* _THE TASK_: Copy the first line of the entries below and every line after it through the line containing "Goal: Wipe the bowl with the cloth". Do not include pictures.

(Entries taken from a collection)
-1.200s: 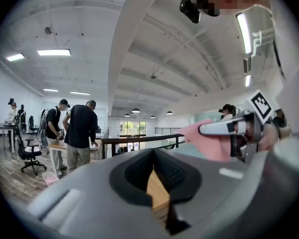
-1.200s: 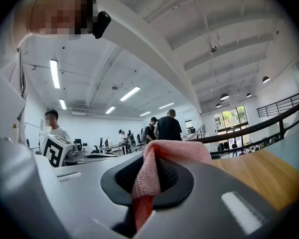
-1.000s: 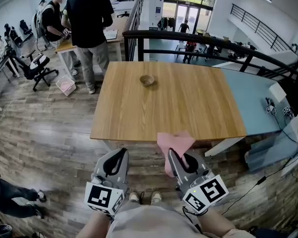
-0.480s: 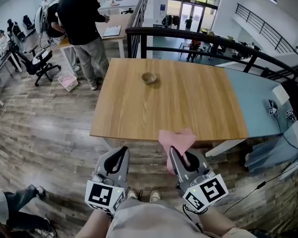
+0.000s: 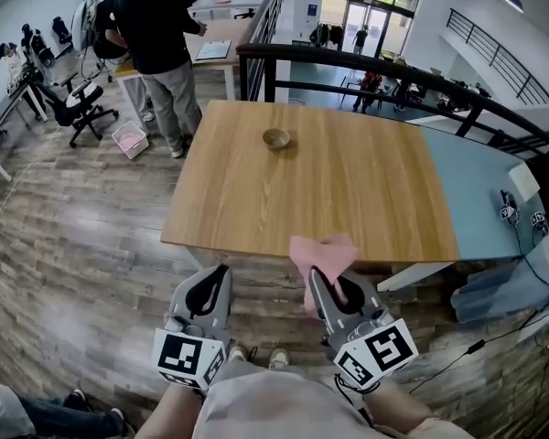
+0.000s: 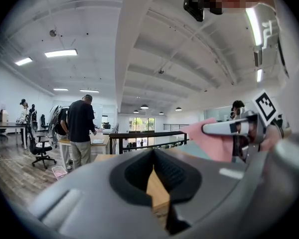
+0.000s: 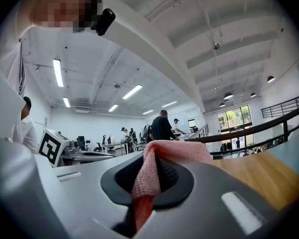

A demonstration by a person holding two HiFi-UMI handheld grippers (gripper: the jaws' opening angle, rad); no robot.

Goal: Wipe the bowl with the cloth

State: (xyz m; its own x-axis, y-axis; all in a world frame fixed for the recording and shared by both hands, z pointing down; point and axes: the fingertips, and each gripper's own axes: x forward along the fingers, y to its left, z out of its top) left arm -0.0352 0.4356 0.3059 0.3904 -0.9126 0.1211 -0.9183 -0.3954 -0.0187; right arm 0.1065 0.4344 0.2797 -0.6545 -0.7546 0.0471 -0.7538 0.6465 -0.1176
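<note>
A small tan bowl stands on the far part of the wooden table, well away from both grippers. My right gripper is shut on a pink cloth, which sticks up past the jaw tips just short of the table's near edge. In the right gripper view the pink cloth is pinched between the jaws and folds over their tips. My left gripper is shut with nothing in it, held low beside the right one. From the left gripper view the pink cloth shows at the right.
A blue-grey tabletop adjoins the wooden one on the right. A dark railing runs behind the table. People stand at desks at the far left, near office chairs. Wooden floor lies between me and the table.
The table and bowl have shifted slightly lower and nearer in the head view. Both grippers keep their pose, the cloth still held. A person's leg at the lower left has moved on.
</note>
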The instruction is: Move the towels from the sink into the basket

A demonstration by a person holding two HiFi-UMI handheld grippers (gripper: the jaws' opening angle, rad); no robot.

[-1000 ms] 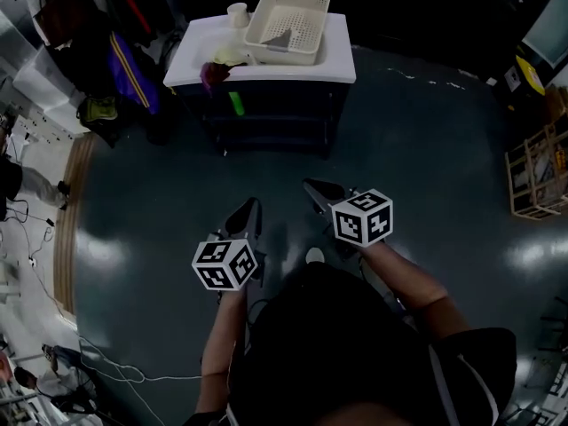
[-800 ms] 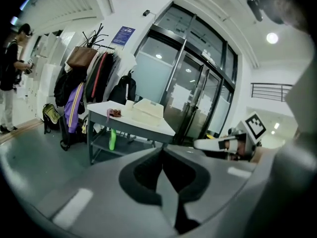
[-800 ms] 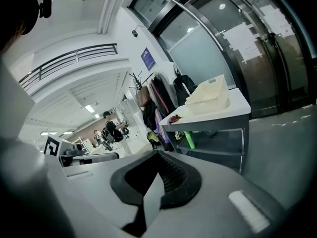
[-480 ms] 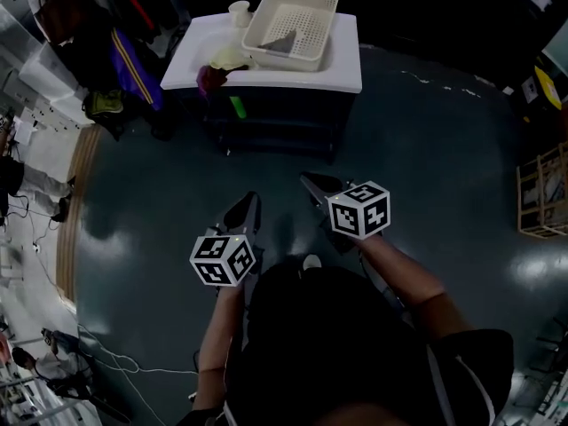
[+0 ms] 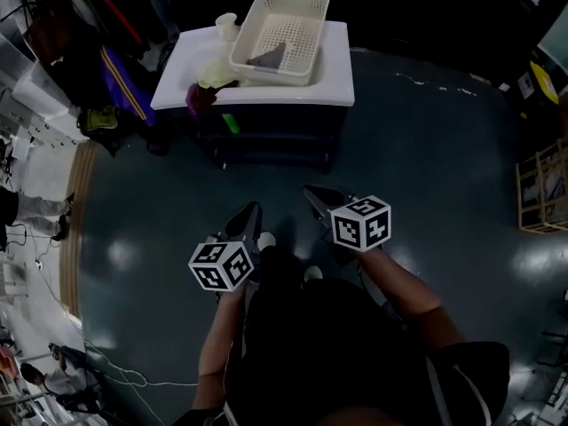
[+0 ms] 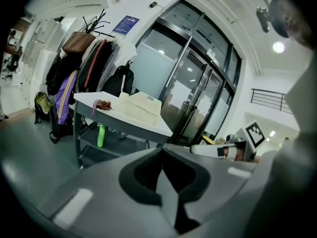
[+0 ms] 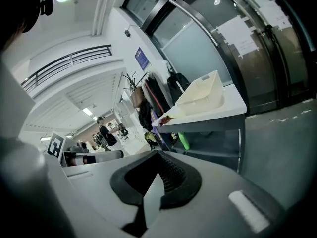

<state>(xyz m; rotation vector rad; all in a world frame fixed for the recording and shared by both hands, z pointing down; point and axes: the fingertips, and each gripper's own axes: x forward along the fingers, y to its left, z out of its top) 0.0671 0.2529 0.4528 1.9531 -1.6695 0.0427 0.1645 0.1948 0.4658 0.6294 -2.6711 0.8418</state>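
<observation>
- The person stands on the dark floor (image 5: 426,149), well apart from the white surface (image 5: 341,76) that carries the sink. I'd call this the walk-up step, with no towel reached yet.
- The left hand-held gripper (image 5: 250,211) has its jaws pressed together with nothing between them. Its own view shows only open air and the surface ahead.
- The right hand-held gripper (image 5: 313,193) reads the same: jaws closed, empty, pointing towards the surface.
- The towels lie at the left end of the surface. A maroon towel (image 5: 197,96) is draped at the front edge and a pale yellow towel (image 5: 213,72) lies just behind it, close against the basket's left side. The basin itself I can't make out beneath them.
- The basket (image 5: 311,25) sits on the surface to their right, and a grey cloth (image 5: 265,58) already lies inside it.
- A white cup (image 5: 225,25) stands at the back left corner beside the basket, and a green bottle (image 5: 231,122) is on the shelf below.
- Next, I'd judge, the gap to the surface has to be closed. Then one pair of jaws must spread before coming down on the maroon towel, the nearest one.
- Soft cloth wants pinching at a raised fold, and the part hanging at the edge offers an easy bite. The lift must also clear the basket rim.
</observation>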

* _EXERCISE RESULT_:
-1.200s: 
-1.200s: 
-1.000s: 
-0.480s: 
+0.000s: 
+0.000s: 
+0.000s: 

A demonstration by a person holding two HiFi-UMI handheld grippers (gripper: the jaws' opening angle, rad); no robot.

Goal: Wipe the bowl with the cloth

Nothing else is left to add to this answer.